■ **Dataset content**
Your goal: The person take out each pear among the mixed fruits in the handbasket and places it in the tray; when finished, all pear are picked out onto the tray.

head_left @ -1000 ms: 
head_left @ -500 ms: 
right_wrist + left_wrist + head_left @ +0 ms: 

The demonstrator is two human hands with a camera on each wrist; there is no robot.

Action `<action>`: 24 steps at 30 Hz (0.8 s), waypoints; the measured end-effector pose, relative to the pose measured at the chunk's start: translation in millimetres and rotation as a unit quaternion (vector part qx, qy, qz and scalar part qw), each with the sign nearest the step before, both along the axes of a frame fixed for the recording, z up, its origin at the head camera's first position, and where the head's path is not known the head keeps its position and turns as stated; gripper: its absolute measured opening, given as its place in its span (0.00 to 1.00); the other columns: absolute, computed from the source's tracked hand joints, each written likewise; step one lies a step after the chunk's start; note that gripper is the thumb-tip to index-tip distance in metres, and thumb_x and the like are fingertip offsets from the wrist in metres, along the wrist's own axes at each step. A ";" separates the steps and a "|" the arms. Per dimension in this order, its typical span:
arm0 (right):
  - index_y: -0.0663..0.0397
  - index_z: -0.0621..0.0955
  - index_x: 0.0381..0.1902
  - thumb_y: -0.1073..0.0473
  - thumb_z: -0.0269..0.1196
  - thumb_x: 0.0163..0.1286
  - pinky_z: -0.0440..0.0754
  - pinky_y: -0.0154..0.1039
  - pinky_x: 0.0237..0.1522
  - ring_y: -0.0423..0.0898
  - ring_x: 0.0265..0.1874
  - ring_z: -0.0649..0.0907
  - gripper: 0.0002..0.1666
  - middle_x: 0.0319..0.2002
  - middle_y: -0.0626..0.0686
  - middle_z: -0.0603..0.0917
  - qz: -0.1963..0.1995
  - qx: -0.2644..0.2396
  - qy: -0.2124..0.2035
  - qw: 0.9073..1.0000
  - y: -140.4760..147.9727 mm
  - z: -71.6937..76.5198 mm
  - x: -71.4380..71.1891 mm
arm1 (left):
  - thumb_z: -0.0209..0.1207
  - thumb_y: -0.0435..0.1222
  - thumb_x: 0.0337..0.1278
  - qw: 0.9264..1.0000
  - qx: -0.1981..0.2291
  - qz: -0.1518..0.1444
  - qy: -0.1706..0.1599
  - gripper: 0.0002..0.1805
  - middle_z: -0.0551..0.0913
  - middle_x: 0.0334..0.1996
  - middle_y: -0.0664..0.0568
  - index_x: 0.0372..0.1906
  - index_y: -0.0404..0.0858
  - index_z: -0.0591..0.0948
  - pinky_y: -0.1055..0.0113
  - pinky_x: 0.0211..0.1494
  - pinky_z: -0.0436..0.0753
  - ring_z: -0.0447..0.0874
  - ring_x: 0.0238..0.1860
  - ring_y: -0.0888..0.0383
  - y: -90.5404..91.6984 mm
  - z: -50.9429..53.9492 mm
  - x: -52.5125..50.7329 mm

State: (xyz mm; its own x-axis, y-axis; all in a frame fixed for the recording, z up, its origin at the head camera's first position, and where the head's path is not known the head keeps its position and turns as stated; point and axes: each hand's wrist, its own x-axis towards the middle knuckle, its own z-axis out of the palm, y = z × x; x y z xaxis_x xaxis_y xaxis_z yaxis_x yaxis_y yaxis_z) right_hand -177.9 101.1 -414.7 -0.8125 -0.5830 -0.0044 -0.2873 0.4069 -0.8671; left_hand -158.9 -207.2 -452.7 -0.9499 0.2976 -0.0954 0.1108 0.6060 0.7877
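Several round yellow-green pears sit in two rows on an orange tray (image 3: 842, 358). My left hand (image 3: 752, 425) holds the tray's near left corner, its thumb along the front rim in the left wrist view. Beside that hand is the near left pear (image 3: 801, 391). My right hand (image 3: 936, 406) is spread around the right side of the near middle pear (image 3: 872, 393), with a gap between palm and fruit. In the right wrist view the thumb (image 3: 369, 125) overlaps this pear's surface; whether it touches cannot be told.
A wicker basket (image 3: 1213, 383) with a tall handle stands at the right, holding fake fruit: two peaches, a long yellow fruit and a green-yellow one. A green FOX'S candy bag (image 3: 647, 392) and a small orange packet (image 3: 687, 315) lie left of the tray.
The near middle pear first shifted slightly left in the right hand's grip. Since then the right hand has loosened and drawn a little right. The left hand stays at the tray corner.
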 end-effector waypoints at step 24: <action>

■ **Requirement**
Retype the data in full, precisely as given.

■ **Answer for the task**
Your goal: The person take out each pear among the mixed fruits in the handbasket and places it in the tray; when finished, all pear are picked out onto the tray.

head_left @ -1000 ms: 
head_left @ -500 ms: 
right_wrist + left_wrist + head_left @ +0 ms: 

The demonstrator is two human hands with a camera on each wrist; there is no robot.

Action `<action>`: 24 steps at 30 Hz (0.8 s), waypoints; the measured end-effector pose, relative to the pose measured at the chunk's start: translation in millimetres and rotation as a unit quaternion (vector part qx, qy, qz and scalar part qw), each with the sign nearest the step before, both along the axes of a frame fixed for the recording, z up, its origin at the head camera's first position, and where the head's path is not known the head keeps its position and turns as stated; gripper: its absolute measured opening, given as its place in its span (0.00 to 1.00); the other columns: absolute, computed from the source's tracked hand joints, each written likewise; step one lies a step after the chunk's start; note that gripper is the thumb-tip to index-tip distance in metres, and thumb_x and the like are fingertip offsets from the wrist in metres, along the wrist's own axes at each step. A ";" separates the steps and a "|" the arms. Per dimension in this order, its typical span:
arm0 (right):
  - index_y: -0.0663..0.0397
  - index_z: -0.0621..0.0955
  - index_x: 0.0381..0.1902
  - thumb_y: -0.1073..0.0473
  - thumb_z: -0.0269..0.1196
  - thumb_x: 0.0163..0.1286
  - pinky_z: -0.0440..0.0754
  - pinky_y: -0.0154..0.1039
  - pinky_x: 0.0237..0.1522
  - ring_y: -0.0423..0.0898
  - ring_x: 0.0265..0.1874
  - ring_z: -0.0649..0.0907
  - gripper: 0.0002..0.1666
  - middle_x: 0.0319..0.2002
  - middle_y: -0.0626..0.0686
  - middle_z: -0.0603..0.0917
  - qz: -0.1963..0.1995
  - qx: -0.2644..0.2396
  - qy: -0.2124..0.2035
  - qw: 0.9073..1.0000
  - y: -140.4760..147.9727 mm
  - z: -71.6937..76.5198 mm
  - x: -71.4380..71.1891 mm
arm1 (left):
  - thumb_z: -0.0209..0.1207
  - thumb_y: -0.0435..0.1222
  - thumb_x: 0.0337..0.1278
  - qw: 0.9264..1.0000
  - qx: -0.1981..0.2291
  - qz: -0.1518..0.1444
  - qy: -0.1706..0.1599
  - gripper: 0.0002..0.1805
  - middle_z: -0.0551..0.0913
  - middle_x: 0.0334..0.1996
  - middle_y: -0.0664..0.0568
  - index_x: 0.0372..0.1906
  - index_y: -0.0404..0.0858
  - index_z: -0.0591..0.0948
  - pinky_y: -0.1055..0.0113
  - pinky_x: 0.0211..0.1494
  - pinky_z: -0.0436..0.0753
  - ring_z: -0.0447..0.0874
  - ring_x: 0.0238..0.1860
  - ring_y: -0.0888..0.0383
  - y: -90.5404..91.6984 mm
  - z: -50.9429..53.9492 mm
  - x: -52.5125..50.7329 mm

State: (xyz mm; its own x-axis, y-axis; all in a frame fixed for the recording, z up, its origin at the head camera's first position, and where the head's path is not known the head keeps its position and turns as stated; point and axes: each hand's wrist, its own x-axis towards the middle knuckle, its own z-axis out of the palm, y = z × x; x y z xaxis_x xaxis_y xaxis_z yaxis_x yaxis_y yaxis_z) right_hand -177.9 101.1 -414.7 -0.8125 -0.5830 -0.0044 -0.2873 0.4069 -0.8671; left_hand -158.9 -207.2 -452.7 -0.9499 0.2976 -0.0954 0.1108 0.6060 0.7877
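Several round yellow-green pears sit in two rows on an orange tray (image 3: 842, 358). My left hand (image 3: 752, 425) holds the tray's near left corner, its thumb along the front rim in the left wrist view. Beside that hand is the near left pear (image 3: 801, 391). My right hand (image 3: 936, 406) is spread around the right side of the near middle pear (image 3: 872, 393), with a gap between palm and fruit. In the right wrist view the thumb (image 3: 369, 125) overlaps this pear's surface; whether it touches cannot be told.
A wicker basket (image 3: 1213, 383) with a tall handle stands at the right, holding fake fruit: two peaches, a long yellow fruit and a green-yellow one. A green FOX'S candy bag (image 3: 647, 392) and a small orange packet (image 3: 687, 315) lie left of the tray.
The near middle pear first shifted slightly left in the right hand's grip. Since then the right hand has loosened and drawn a little right. The left hand stays at the tray corner.
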 end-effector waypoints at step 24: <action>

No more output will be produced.